§ **Directions**
Repeat every line of the material below exactly.

::::

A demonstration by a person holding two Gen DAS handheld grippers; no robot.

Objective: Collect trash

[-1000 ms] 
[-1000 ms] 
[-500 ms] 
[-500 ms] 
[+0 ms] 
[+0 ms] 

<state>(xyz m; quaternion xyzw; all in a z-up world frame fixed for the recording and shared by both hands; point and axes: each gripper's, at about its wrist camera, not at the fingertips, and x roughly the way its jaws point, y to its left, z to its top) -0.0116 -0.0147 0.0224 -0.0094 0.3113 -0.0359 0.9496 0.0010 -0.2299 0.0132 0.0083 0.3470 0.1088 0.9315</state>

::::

§ **Written answer**
A demonstration by a person holding two Gen DAS handheld grippers; no robot.

Objective: Collect trash

[-1000 ms] 
[-1000 ms] 
[-500 ms] 
[-500 ms] 
[+0 ms] 
[+0 ms] 

<state>(xyz m; quaternion xyzw; all in a z-up world frame fixed for the recording and shared by both hands; point and axes: each gripper's, at about its wrist camera, not at the fingertips, and x roughly the way its jaws point, y to its left, z to its top) -0.0116 -0.0147 0.0224 -0.0094 0.3113 -0.0359 0.9496 0.0010 -0.2299 0.0132 0.0083 0.3470 0.1088 0.9315</state>

A complete answer has now been given to the exercise.